The latest mess in the green space comes from a research note on Thursday supplied to clients by Roth MKM. Analyst Philip Shen cited a letter from SunPower to dealers that explained as of Sept. 17, it "will no longer be supporting new leases and PPA sales, nor new project installations."
The letter continued, "We continue to dedicate our attention to addressing our financial position and are actively working to navigate our current challenges."
Bloomberg said SunPower confirmed the letter in Shen's. However, there are lingering questions about how long the suspension of installations will last.
"They are essentially saying that they're not able to continue operations," said Pol Lezcano, an analyst with BloombergNEF.
JPMorgan Chase analyst Mark Strouse said the suspension will not be resolved quickly: "We do not believe this is a temporary halt, but rather an indefinite suspension of SPWR's future dealings."
Bloomberg pointed out, "The notice comes after the company said in April it needs to restate almost two years of financial results. It also replaced its chief executive officer and chief operating officer, defaulted on a credit agreement in late 2023 after an earlier earnings revision, and is grappling with an installation slump in California — its home state and the country's biggest solar market."

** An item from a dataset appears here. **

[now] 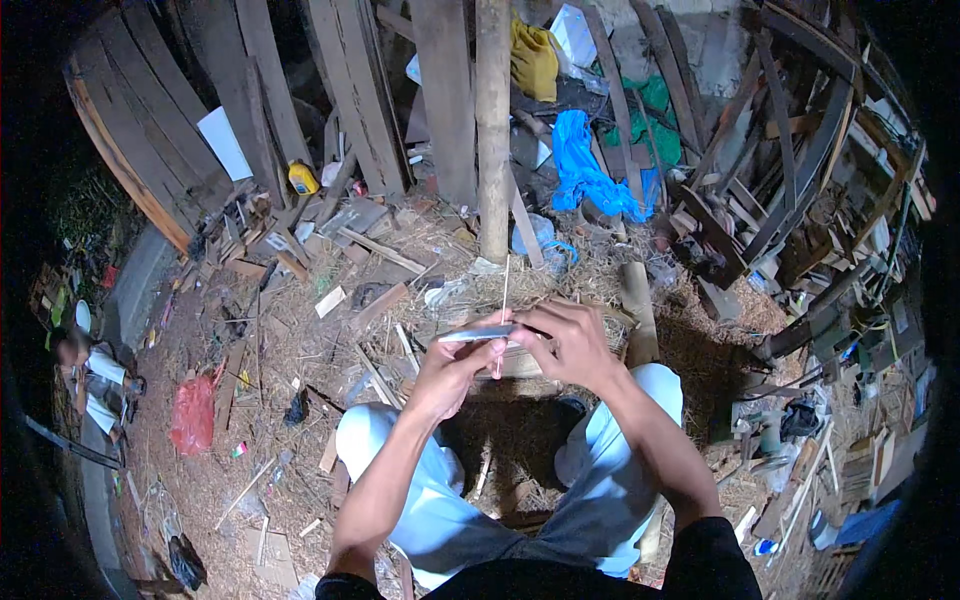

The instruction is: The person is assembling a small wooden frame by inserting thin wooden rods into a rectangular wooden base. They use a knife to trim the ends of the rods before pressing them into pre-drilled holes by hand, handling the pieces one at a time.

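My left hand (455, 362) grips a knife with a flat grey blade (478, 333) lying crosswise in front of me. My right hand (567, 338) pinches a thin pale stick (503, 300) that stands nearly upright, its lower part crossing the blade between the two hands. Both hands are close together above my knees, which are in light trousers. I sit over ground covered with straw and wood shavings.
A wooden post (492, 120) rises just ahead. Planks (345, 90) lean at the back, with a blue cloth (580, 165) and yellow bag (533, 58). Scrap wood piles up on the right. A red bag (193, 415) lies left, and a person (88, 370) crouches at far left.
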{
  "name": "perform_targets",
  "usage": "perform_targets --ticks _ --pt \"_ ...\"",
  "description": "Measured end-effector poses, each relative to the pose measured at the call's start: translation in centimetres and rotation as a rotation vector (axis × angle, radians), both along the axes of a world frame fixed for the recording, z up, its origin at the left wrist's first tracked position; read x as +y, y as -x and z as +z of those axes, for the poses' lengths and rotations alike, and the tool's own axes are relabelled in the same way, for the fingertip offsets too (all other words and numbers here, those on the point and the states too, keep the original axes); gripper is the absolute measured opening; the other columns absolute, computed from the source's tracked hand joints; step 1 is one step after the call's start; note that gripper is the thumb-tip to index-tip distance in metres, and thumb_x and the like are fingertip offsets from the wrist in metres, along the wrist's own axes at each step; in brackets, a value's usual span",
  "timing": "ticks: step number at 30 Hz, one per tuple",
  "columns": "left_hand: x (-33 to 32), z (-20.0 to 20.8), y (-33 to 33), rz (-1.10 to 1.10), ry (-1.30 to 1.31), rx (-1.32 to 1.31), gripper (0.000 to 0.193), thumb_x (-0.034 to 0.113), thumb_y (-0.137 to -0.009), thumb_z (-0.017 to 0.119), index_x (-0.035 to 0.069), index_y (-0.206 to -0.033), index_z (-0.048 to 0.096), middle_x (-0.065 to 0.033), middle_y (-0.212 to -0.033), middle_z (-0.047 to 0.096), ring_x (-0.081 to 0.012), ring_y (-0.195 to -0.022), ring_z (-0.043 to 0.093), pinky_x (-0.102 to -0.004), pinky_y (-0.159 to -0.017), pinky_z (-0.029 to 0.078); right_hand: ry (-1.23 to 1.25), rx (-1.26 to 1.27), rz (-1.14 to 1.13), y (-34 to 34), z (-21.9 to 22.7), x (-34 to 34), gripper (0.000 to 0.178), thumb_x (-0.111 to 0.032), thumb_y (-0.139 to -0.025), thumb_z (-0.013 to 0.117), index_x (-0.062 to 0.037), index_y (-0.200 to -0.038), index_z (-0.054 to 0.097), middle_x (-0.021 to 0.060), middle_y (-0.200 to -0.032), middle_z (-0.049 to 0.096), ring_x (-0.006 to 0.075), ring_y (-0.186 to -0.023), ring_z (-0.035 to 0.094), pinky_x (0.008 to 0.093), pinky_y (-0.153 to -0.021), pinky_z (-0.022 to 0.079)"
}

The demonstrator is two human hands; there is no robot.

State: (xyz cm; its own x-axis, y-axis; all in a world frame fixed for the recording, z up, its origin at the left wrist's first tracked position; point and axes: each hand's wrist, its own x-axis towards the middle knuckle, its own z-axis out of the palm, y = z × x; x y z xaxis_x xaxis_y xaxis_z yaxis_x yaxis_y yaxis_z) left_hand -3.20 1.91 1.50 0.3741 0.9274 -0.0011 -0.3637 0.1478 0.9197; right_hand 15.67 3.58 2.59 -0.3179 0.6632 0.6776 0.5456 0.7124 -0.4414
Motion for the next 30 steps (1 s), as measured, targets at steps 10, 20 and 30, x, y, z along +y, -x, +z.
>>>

In markets, shares of SunPower crashed as much as 40% on Thursday, with shares tumbling 12% lower in premarket trading to around $1.33 a share.
Over the last three years, iShares Global Clean Energy ETF (ICLN) has plunged 37%, while Goldman's MAG7 index has surged 47%.
In November, a Bloomberg MLIV Pulse survey of over 600 professional and retail investors revealed that more than half anticipate the downturn in green energy stocks will persist into 2024. Certainly, this has been the case, as there have been no notable analysts we follow calling for dip buying in solar, wind, and hydrogen stocks (yet).
Earlier this year, Senators Elizabeth Warren and Sheldon Whitehouse, both climate alarmist Democrats, penned a letter to Fed Chair Jerome Powell requesting an immediate halt to the interest rate hiking cycle to avert further collapse of the renewable infrastructure space.
In the letter, first obtained by Bloomberg in mid-March, Warren and Whitehouse warned that interest rate hikes have "completely tanked major renewable infrastructure projects across the country." Or perhaps, 'tanked' their stock accounts...
Powell's interest rate hikes have derailed the Democrats' dream of renewable power to save the planet. Even JPMorgan has acknowledged this, calling for a "reality check."
Much of the solar and wind is unreliable and unstable for supplying power to AI data centers, and that's why we've informed readers in recent years, as well as several months ago in the 'powering up America' theme, that nuclear is the best bet for clean, reliable energy to power the rapid electrification of the economy.